Despite the many challenges, the IMOs supporting Sudan begin to see the results of their work on the crisis – mindful of the crucial role they play in humanitarian crises. 

While Sudan's crisis remains severely underfunded, with only a 31.8% funded appeal, the seconded IMOs continue their work undeterred. "When I arrived in July, the ETC Cluster was only 5% funded. Now, we stand at 68%," noted Bright. “So, I believe our activities, the information we are gathering, are bringing momentum for the donors to add more funds to support the response through evidence based decisions”  

At the Food Security cluster, Hamzah has also observed significant progress. "Upon my arrival, we were working with data from only 6 partners, covering 9 states. Now, we're proud to work with 30 organizations, covering all 18 Sudanese states.” 

Meanwhile, Alex, fully aware that there's no time to pause, remains optimistic. "While we are continuing to develop the information products and reports to support the advocacy, there’s still significant work to be done and we must continue to push forward”, said Alex.  

With Sudan continuing to face one of the world’s most severe humanitarian crises, relief efforts must be expanded, claim all the IMOs we interviewed. "We need to scale up our efforts to help every Sudanese, in every locality," stressed Hamzah.

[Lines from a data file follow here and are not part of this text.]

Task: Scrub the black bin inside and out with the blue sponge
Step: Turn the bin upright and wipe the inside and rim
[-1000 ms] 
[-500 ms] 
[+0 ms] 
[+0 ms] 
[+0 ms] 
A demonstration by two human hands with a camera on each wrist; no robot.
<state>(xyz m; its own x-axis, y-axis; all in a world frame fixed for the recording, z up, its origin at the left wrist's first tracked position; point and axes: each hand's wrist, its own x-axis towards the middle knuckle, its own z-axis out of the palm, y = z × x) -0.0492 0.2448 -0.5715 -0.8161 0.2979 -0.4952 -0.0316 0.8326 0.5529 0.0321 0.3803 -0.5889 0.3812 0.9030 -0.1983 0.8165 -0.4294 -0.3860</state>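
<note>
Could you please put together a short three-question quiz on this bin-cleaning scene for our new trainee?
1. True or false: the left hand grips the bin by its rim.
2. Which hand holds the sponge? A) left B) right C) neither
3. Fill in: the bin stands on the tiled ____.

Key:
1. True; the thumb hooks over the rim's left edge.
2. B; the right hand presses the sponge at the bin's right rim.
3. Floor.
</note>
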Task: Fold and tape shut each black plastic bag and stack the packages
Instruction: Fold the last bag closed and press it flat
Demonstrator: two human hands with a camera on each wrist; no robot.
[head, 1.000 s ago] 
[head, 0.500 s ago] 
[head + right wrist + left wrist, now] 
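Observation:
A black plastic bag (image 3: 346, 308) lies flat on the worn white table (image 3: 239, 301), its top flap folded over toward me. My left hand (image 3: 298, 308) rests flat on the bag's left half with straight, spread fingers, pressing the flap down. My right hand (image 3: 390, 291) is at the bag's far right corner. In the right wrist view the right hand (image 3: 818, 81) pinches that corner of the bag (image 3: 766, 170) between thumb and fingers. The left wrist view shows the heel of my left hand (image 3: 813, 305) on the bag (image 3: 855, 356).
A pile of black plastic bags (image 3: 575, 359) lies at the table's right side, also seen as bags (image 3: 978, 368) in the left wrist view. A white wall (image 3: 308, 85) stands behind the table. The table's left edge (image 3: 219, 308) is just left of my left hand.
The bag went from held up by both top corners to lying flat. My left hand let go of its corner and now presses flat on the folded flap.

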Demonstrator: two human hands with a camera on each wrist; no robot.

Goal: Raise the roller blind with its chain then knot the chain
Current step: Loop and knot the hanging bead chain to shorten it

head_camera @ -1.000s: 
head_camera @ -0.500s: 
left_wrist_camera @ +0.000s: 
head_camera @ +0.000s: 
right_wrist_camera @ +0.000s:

However, the war still rages on, and the needs continue to grow. "For now, we do what we can to maintain some semblance of relief until better days arrive," said Bright. 

With the long-standing support of the USAID - Bureau for Humanitarian Assistance (BHA), our Global Surge Team has been providing surge capacity support in emergency operations since 2012 through the Standby Partnership Programme.